Quelques jours après, un huissier se présentait chez elle au nom de la loi, et à la requête d’un créancier de M. Dermont, pour faire l’inventaire de son mobilier et en opérer la saisie.

Ella ne s’attendait pas à ce nouveau malheur.

– Ô mon Dieu ! s’écria-t-elle, que vais-je devenir ?

Il fallait prendre immédiatement un parti. Elle pouvait trouver un asile dans quelque maison de la ville ; mais, pour rien au monde, elle n’eût voulu subir cette humiliation.

Sa cousine Rosalie, dont elle connaissait l’amitié sincère, était la seule personne près de laquelle elle pouvait se réfugier sans avoir trop à rougir.

Elle fit quelques paquets de ce qu’il lui était permis d’emporter, et, le lendemain, elle quitta la ville.

Elle arriva à Millières à cinq heures du soir. On était aux jours de la moisson, tout le monde était dans les blés. Rosalie se trouvait seule à la ferme. Les deux cousines s’embrassèrent avec effusion.

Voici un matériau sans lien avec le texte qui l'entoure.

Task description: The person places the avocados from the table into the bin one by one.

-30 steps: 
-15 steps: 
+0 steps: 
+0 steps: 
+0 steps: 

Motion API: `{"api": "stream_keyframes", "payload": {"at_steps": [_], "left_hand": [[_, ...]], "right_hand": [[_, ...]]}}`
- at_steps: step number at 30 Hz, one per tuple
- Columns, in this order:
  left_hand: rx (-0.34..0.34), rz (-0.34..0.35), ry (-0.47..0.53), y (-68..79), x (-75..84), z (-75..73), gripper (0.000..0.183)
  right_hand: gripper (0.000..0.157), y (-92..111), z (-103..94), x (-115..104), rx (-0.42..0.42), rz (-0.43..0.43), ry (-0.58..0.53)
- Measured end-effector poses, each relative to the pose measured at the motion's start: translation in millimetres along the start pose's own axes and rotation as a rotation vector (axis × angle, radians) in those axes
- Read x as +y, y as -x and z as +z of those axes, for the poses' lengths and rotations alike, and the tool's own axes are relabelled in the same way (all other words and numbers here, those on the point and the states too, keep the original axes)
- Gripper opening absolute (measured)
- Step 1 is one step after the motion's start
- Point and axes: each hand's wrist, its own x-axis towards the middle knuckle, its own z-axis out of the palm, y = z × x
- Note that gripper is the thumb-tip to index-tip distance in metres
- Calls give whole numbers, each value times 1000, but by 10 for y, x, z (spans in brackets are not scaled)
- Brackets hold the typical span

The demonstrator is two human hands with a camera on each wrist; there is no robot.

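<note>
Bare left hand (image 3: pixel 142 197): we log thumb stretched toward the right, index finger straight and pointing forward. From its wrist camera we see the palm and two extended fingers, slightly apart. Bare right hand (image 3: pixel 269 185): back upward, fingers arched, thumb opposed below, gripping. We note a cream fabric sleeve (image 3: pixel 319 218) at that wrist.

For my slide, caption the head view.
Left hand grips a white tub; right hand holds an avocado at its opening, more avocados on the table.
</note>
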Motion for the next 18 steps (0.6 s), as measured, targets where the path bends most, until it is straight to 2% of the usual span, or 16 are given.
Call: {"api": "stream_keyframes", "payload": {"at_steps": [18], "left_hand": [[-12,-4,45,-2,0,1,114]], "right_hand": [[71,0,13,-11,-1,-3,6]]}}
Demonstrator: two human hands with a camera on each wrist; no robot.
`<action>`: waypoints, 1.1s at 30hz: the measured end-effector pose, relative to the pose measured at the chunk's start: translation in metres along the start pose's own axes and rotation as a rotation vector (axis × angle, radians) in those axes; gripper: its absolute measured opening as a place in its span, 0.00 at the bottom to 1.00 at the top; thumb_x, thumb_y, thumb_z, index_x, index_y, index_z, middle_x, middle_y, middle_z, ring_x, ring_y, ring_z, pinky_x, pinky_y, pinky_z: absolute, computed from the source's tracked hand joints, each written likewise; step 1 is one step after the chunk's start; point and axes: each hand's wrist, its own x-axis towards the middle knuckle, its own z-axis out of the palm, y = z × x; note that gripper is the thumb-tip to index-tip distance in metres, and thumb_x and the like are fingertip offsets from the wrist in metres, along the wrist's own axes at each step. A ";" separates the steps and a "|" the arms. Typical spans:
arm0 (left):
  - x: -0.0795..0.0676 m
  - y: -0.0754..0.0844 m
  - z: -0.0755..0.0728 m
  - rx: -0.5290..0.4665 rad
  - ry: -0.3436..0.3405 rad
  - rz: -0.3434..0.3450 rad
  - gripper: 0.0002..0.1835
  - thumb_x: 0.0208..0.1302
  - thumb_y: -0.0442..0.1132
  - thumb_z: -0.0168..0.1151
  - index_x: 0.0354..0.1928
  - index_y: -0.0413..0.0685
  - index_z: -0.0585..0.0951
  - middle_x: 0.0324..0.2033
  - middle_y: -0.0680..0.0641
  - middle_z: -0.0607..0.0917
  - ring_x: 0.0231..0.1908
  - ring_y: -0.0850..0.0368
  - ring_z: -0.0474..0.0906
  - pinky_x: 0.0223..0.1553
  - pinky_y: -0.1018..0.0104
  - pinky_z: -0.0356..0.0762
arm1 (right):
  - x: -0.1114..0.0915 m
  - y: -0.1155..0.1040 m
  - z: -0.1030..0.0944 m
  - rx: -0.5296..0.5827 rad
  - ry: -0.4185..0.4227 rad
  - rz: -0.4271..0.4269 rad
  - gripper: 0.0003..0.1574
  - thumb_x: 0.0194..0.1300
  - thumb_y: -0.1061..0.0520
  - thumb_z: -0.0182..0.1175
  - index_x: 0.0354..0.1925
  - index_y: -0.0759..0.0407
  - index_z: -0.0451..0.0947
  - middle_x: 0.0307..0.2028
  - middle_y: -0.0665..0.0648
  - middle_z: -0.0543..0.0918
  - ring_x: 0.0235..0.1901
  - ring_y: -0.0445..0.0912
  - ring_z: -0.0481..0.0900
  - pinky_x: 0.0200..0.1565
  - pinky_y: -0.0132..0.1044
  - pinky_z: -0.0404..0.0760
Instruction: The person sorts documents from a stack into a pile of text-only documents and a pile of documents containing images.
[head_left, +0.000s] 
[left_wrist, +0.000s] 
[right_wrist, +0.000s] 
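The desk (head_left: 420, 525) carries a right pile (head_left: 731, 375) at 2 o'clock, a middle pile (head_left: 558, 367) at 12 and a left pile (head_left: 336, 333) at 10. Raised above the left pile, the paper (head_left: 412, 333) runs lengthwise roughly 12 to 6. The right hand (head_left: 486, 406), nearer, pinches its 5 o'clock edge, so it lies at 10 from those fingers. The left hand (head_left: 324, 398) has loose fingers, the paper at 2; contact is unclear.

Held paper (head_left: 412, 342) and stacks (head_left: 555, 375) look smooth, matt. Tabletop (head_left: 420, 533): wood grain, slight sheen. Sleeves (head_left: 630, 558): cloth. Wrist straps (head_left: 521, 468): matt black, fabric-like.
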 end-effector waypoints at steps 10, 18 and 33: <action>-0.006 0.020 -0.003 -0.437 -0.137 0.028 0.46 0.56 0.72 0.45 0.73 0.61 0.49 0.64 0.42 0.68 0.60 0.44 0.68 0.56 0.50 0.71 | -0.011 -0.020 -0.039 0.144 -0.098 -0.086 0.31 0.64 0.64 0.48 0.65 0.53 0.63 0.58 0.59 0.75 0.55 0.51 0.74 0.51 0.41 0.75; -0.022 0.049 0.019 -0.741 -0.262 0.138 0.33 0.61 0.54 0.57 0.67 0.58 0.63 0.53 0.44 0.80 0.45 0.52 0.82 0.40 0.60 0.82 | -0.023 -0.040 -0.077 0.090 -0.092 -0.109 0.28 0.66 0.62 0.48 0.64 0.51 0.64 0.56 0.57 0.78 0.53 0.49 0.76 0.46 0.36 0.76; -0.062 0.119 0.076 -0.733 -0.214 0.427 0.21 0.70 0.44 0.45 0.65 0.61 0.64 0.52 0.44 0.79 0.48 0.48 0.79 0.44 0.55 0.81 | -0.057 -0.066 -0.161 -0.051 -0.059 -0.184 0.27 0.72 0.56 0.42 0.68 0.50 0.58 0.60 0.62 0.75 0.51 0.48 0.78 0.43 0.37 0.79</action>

Lucile raconta à Rosalie, en versant d’abondantes larmes, sa douloureuse histoire.

– Voilà ce que je suis devenue, ajouta-t-elle. J’en suis réduite, aujourd’hui, à venir te demander l’hospitalité.

– Oh ! je vous plains bien sincèrement, ma chère cousine, dit Rosalie en entourant de ses bras le cou de madame Dermont. Vous qui deviez être si heureuse !… Votre mari… mais ce n’est pas un mari, cet homme-là, c’est un monstre !

Ah ! ma chère Lucile, vous avez compté sur moi, sur nous, je vous en remercie. Soyez rassurée : ici, rien ne vous manquera, Georges est si bon !… Lui et moi, nous vous ferons oublier que vous êtes malheureuse.

– Rosalie, cela ne s’oublie jamais.

– Si, si, vous verrez : nous vous arrangerons une jolie chambre, que vous meublerez vous-même… Georges vous fera venir un piano de la ville, il vous achètera des livres…

– Des livres, un piano ! non, non, s’écria Lucile ; il me fallait cela autrefois mais je ne suis plus ce que j’étais, je ne suis plus rien. Va, je tâcherai pourtant de devenir ce que j’aurais dû être toujours, la fille du fermier Blanchard, une paysanne, simple, modeste et bonne comme toi, Rosalie.

J’habiterai dans ta maison, puisque que tu veux bien m’y recevoir ; mais je ne veux, pas y être à la charge de ton mari, je travaillerai.

– Vous, travailler ! Oh ! non, par exemple !

– Oui, Rosalie, oui, je travaillerai. Mon corps se pliera à la fatigue, et si parfois je manque de force, je n’aurai qu’à te regarder, tu me donneras du courage.

– Ma cousine, c’est impossible, je ne souffrirai pas…

– Tu oublies, Rosalie, que je suis pauvre. Je dois travailler si je veux vivre, car, ajouta-t-elle en rougissant, je n’accepterai jamais une aumône.

– Ah ! Lucile, c’est bien mal de me parler ainsi ! dit Rosalie avec un accent de reproche. Vois-tu, cela n’est pas bien… tu es fière avec moi !

À ce moment, Georges Villeminot, qui était entré dans la salle, sans être aperçu et avait tout entendu, s’avança vers les deux jeunes femmes.

– C’est une noble fierté, celle-là, dit-il. Madame Dermont a raison, le travail c’est l’indépendance.